- Exercise aim
Working from the listing below, set down every line exactly.

'''

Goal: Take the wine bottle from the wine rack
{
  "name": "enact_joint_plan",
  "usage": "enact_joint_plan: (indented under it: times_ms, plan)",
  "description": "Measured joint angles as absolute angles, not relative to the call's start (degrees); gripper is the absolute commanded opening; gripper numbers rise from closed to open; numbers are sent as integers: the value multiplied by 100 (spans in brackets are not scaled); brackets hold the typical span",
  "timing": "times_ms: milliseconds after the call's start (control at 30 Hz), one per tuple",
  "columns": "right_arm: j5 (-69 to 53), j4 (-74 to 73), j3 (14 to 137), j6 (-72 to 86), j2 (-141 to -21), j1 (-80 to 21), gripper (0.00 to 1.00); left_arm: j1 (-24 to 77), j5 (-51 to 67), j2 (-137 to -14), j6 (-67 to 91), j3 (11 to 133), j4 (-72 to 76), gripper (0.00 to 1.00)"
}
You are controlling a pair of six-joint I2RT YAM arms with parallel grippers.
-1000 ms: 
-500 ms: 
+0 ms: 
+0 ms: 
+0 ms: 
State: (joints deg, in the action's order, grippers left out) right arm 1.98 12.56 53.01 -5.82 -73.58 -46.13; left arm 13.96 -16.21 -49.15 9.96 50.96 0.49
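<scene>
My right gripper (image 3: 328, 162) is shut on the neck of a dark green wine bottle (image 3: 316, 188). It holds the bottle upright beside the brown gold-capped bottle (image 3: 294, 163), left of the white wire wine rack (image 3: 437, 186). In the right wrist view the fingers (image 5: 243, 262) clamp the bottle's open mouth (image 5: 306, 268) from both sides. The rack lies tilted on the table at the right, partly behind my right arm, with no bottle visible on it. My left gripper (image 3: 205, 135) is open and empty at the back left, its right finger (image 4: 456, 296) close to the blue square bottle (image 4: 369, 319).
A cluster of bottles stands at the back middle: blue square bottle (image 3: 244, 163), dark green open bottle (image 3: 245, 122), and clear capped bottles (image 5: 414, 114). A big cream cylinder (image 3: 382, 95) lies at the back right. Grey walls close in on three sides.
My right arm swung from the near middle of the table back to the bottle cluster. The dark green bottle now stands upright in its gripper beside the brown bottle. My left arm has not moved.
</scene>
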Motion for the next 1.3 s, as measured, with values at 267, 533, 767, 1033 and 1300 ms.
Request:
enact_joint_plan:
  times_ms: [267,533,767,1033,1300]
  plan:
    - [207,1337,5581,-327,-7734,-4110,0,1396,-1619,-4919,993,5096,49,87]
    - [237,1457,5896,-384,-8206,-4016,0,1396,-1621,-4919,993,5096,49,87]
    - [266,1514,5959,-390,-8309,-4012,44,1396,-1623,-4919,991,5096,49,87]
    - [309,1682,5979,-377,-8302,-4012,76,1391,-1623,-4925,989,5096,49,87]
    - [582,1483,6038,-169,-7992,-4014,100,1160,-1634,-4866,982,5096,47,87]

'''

- Your response
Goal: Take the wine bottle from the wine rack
{
  "name": "enact_joint_plan",
  "usage": "enact_joint_plan: (indented under it: times_ms, plan)",
  "description": "Measured joint angles as absolute angles, not relative to the call's start (degrees); gripper is the absolute commanded opening; gripper numbers rise from closed to open; numbers are sent as integers: the value multiplied by 100 (spans in brackets are not scaled); brackets hold the typical span",
  "timing": "times_ms: milliseconds after the call's start (control at 30 Hz), one per tuple",
  "columns": "right_arm: j5 (-69 to 53), j4 (-74 to 73), j3 (14 to 137), j6 (-72 to 86), j2 (-141 to -21), j1 (-80 to 21), gripper (0.00 to 1.00); left_arm: j1 (-24 to 77), j5 (-51 to 67), j2 (-137 to -14), j6 (-67 to 91), j3 (11 to 133), j4 (-72 to 76), gripper (0.00 to 1.00)"
}
You are controlling a pair of six-joint I2RT YAM arms with parallel grippers.
-1000 ms: 
-500 ms: 
+0 ms: 
+0 ms: 
+0 ms: 
State: (joints deg, in the action's order, grippers left out) right arm 1.98 12.56 53.01 -5.82 -73.58 -46.13; left arm 13.96 -16.21 -49.15 9.96 50.96 0.49
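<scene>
My right gripper (image 3: 328, 162) is shut on the neck of a dark green wine bottle (image 3: 316, 188). It holds the bottle upright beside the brown gold-capped bottle (image 3: 294, 163), left of the white wire wine rack (image 3: 437, 186). In the right wrist view the fingers (image 5: 243, 262) clamp the bottle's open mouth (image 5: 306, 268) from both sides. The rack lies tilted on the table at the right, partly behind my right arm, with no bottle visible on it. My left gripper (image 3: 205, 135) is open and empty at the back left, its right finger (image 4: 456, 296) close to the blue square bottle (image 4: 369, 319).
A cluster of bottles stands at the back middle: blue square bottle (image 3: 244, 163), dark green open bottle (image 3: 245, 122), and clear capped bottles (image 5: 414, 114). A big cream cylinder (image 3: 382, 95) lies at the back right. Grey walls close in on three sides.
My right arm swung from the near middle of the table back to the bottle cluster. The dark green bottle now stands upright in its gripper beside the brown bottle. My left arm has not moved.
</scene>
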Motion for the next 1.3 s, as measured, with values at 267, 533, 767, 1033 and 1300 ms.
Request:
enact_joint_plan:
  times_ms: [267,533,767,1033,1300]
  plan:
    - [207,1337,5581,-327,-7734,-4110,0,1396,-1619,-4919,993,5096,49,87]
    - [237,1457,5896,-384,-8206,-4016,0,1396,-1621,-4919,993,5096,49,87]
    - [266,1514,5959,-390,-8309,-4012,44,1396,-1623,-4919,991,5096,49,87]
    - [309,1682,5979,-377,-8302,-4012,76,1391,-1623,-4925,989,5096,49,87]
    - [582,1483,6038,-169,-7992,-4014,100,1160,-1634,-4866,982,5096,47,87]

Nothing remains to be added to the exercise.